Influence of CD38/PD1 co-expression on T cell subsets in HIV-TB co-infection

  • 1,
  • 2,
  • 1,
  • 1,
  • 3,
  • 1 and
  • 1, 3Email author
BMC Infectious Diseases201212 (Suppl 1) :O4

https://doi.org/10.1186/1471-2334-12-S1-O4

  • Published:

Keywords

  • Tuberculosis
  • Cell Response
  • CD38 Expression
  • Flow Cytometer
  • Inhibitory Signal

Background

Excessive immune activation as indicated by CD38 expression is a characteristic feature of HIV progression. There are growing evidences suggesting that immune inhibitory signals such as PD1 expression also play an important role in progression of the disease. However, the relationship between these positive (CD38) and negative (PD1) immune signals on T cells in HIV-TB co-infection has not been studied in detail so far.

Methods

Expression levels of CD4, CD8, CD38 and PD1 were analyzed in peripheral blood collected from HIV, TB, HIV-TB and healthy controls using standardized protocol on flow cytometer.

Results

The percentage CD8+/CD38+ and CD8+/PD1+ cells was high in HIV-TB and HIV when compared with control and TB, while there was no significant difference between HIV and HIV-TB. The CD38+/PD1+ co-expression was significantly high (p<0.01) on CD8+ cells in HIV-TB when compared with HIV, control and TB groups, inferring that CD38/PD1 phenotype distinguishes CD8 T-cell responses between HIV and HIV-TB co-infection.

Conclusion

High CD38+/PD1+ co-expression on CD8 cells probably causing a variation in CD8 cell responses could perhaps be a risk factor for development of tuberculosis in HIV-positive individuals.

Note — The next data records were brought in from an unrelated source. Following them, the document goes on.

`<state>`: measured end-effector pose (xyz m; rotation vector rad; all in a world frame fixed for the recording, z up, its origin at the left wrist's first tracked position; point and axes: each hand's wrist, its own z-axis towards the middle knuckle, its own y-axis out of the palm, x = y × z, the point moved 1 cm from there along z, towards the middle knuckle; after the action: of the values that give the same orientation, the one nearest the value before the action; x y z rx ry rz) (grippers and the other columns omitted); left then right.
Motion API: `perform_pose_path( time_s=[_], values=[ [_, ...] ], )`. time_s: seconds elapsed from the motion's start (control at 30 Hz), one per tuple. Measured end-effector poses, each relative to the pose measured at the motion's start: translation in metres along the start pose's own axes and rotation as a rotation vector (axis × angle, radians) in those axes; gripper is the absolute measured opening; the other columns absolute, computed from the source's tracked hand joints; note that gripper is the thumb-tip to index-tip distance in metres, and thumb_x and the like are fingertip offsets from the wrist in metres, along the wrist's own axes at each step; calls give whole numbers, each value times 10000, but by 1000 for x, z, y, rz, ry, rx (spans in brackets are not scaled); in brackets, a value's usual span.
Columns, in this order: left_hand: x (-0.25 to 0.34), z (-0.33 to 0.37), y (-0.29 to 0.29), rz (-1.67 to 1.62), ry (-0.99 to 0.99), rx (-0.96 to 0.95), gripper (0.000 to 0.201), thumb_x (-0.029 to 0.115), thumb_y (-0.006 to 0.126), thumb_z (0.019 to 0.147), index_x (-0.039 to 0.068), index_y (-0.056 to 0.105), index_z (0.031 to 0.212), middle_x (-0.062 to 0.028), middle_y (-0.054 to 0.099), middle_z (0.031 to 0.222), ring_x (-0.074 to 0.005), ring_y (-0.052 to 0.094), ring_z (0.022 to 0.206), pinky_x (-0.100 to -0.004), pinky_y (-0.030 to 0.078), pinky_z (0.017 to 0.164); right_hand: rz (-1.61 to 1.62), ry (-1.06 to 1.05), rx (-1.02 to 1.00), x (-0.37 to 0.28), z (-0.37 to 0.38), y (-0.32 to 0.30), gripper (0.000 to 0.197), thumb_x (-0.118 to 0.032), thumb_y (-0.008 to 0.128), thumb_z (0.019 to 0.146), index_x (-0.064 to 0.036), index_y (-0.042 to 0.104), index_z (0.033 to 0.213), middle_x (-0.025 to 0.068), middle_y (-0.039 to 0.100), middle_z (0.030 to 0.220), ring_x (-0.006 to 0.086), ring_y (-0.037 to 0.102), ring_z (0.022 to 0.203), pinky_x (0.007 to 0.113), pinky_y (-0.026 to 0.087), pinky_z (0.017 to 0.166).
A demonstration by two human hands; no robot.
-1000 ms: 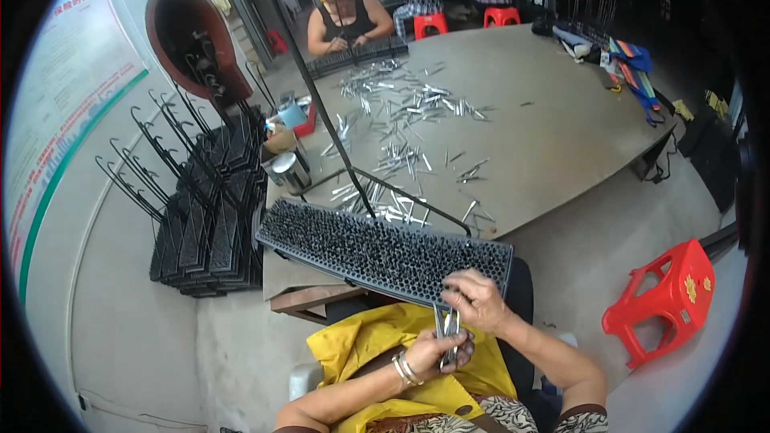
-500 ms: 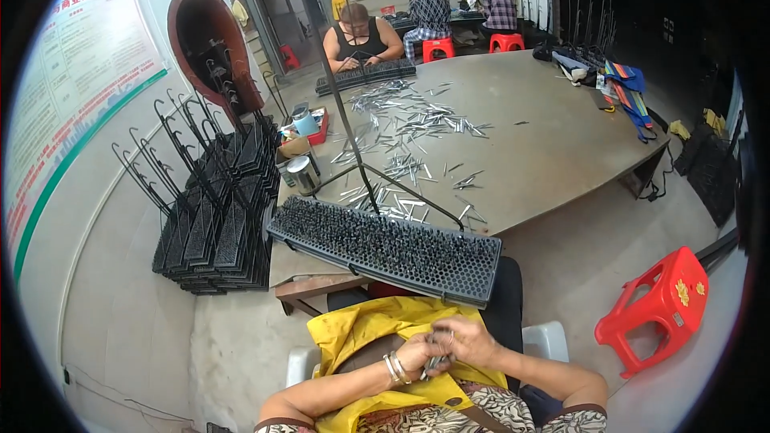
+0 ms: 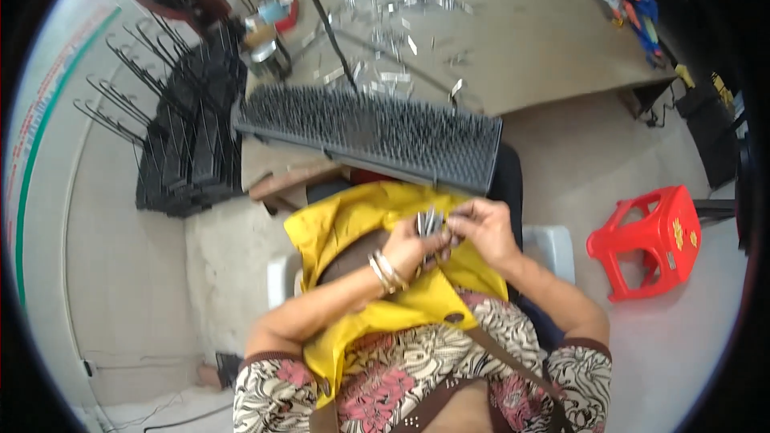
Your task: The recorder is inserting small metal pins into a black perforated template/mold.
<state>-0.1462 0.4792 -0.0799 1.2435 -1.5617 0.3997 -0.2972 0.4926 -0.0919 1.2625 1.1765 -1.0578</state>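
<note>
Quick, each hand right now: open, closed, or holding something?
Left hand: closed around thin silvery metal strips.
Right hand: fingers bent beside them; whether holding one cannot be told.

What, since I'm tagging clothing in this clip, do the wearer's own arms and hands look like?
The left hand and right hand wear no gloves, and the forearms are bare. Two shiny, pale bangles circle the left wrist. The left sleeve and right sleeve are short, cream with black swirls and dark brown edging; the left also shows a pink flower.
</note>
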Motion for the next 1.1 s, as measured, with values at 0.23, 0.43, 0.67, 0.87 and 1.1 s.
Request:
perform_pose_path(
  time_s=[0.23, 0.43, 0.67, 0.87, 1.1],
  values=[
    [-12, 12, -18, -197, -113, 49, 103, 83, 530, 814, 20, 521, 895, -100, 602, 796, -148, 586, 639, -208, 397, 414, -94, -70, 232, 2, 24, -19, 68, -4, 600, 738, 34, 584, 793, 36, 576, 669, 78, 512, 551, 199, 427, 518],
    [-29, -8, -31, -210, -118, -102, 171, 20, 491, 822, 7, 493, 992, -78, 587, 825, -140, 578, 713, -231, 464, 589, -380, -358, 451, -17, 55, -48, 83, -16, 576, 771, 36, 602, 831, 9, 559, 682, 53, 489, 597, 179, 404, 553],
    [-27, -16, -35, -246, -89, -174, 245, 8, 492, 817, -7, 427, 1053, -115, 583, 862, -182, 570, 828, -263, 471, 713, -568, -668, 487, -12, 100, -50, 90, -28, 588, 766, 27, 599, 837, 6, 555, 681, 50, 484, 605, 182, 392, 545],
    [-32, -14, -41, -266, -109, -171, 198, 29, 530, 807, -36, 491, 989, -120, 581, 891, -186, 585, 805, -275, 486, 719, -933, -922, 332, -7, 116, -43, 85, 20, 574, 712, 24, 579, 796, 120, 566, 722, 220, 539, 623, 271, 424, 576],
    [-30, -13, -41, -270, -121, -75, 235, 13, 584, 764, -48, 514, 979, -104, 586, 787, -181, 590, 686, -278, 496, 657, -1448, -804, 84, -7, 113, -30, 108, -26, 577, 710, 11, 584, 811, 155, 570, 764, 295, 547, 712, 324, 443, 631]
  ],
)
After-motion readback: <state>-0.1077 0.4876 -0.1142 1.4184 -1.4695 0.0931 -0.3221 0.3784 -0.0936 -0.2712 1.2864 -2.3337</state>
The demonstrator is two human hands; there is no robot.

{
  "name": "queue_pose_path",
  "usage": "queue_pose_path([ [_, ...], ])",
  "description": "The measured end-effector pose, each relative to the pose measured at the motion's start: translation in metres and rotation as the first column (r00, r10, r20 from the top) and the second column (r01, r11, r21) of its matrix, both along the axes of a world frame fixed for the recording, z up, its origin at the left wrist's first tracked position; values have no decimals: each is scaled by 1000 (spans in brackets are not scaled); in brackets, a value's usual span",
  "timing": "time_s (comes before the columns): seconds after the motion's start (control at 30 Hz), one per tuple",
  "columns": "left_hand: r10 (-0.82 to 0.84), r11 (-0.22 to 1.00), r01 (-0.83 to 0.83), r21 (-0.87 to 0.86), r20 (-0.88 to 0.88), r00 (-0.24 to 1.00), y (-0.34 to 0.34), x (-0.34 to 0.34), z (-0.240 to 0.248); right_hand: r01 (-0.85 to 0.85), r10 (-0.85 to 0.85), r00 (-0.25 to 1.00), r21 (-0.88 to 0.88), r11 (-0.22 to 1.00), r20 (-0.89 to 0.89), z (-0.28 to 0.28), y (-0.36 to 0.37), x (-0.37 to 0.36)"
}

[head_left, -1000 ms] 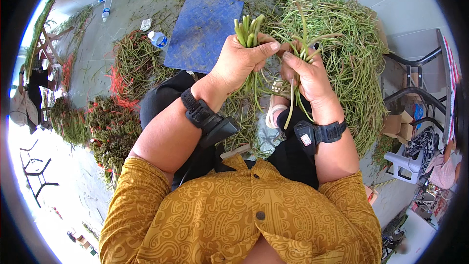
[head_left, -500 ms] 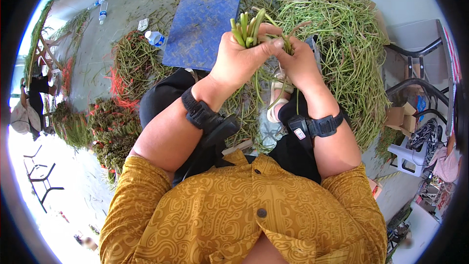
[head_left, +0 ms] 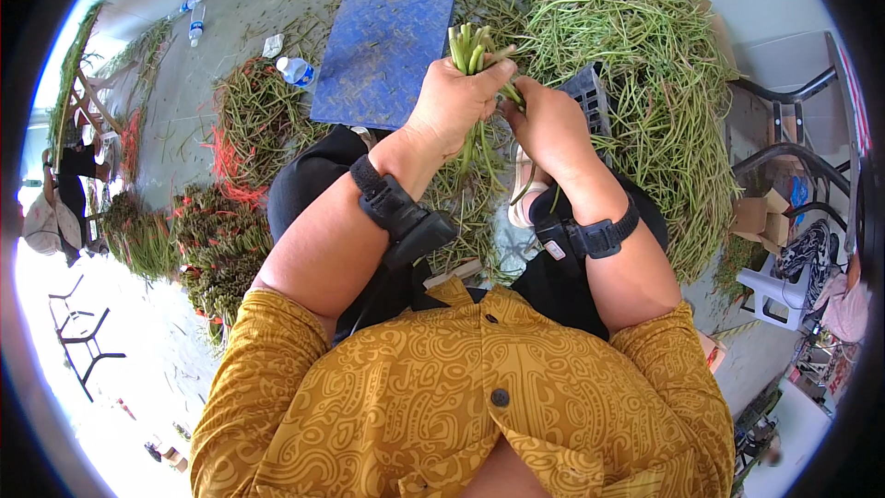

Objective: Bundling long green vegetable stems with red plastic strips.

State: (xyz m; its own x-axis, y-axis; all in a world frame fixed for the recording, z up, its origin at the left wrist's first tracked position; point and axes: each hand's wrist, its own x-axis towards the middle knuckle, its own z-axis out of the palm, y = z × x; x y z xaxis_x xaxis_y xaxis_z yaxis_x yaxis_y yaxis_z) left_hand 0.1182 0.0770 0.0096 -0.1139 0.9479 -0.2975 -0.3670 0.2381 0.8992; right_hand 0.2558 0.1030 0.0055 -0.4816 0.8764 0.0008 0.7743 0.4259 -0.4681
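Note:
My left hand (head_left: 446, 103) is closed round a bunch of green plant stems (head_left: 471, 48). The thick cut ends stick up above the thumb, and the thinner parts hang below the fist. Close on its right, my right hand (head_left: 553, 131) has thumb and fingers pinched together on a green stem beside the bunch; part of that stem is hidden by the fingers. Behind both hands rises a big loose heap of green stems (head_left: 636, 55), with a dark plastic crate (head_left: 584, 97) partly showing at its near left edge.
A blue platform (head_left: 378, 60) strewn with scraps lies ahead. To its left are a plastic bottle (head_left: 295, 72) and a pile of stems (head_left: 258, 115) with red ties. Stacked bundles (head_left: 217, 244) lie nearer. A cardboard box (head_left: 761, 219) and a white stool (head_left: 774, 299) stand at right.
My left fist has turned, and the stem ends now point more upright. My right hand has come down and slightly right, parting a little from the left.

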Motion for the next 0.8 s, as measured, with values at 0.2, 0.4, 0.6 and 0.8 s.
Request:
queue_pose_path([
  [0.2, 168, 983, -166, 77, -17, 986, 2, -1, -8, -37, 37, 996, 0, 999, -80, -4, 2, 2],
  [0.4, 341, 906, -357, 228, 108, 934, 13, -32, -3, -5, -25, 978, -142, 990, -208, 2, 11, 11],
  [0.6, 435, 810, -502, 303, 264, 861, 13, -75, 18, 51, -151, 922, -275, 960, -357, 5, 21, 27],
  [0.8, 335, 873, -428, 234, 349, 875, 7, -63, 13, -201, -394, 606, -612, 765, -691, 16, 22, 29],
])
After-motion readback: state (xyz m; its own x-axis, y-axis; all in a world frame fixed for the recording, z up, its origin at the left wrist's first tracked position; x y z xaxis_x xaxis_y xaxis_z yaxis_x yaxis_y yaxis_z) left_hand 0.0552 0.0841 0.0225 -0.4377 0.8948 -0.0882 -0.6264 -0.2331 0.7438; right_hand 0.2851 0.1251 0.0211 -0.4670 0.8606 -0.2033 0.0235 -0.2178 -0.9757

The use of CD8/CD38/PD1 markers for HIV-TB needs contemplation.

Authors’ Affiliations

(1)
LEPRA India – Blue Peter Public Health & Research Centre, Cherlapally, Hyderabad, India
(2)
Department of Genetics, Osmania University, Hyderabad, India
(3)
Bhagawan Mahavir Medical Research Centre, Hyderabad, India

Copyright

© Sunder et al; licensee BioMed Central Ltd. 2012

This article is published under license to BioMed Central Ltd. This is an Open Access article distributed under the terms of the Creative Commons Attribution License (http://creativecommons.org/licenses/by/2.0), which permits unrestricted use, distribution, and reproduction in any medium, provided the original work is properly cited.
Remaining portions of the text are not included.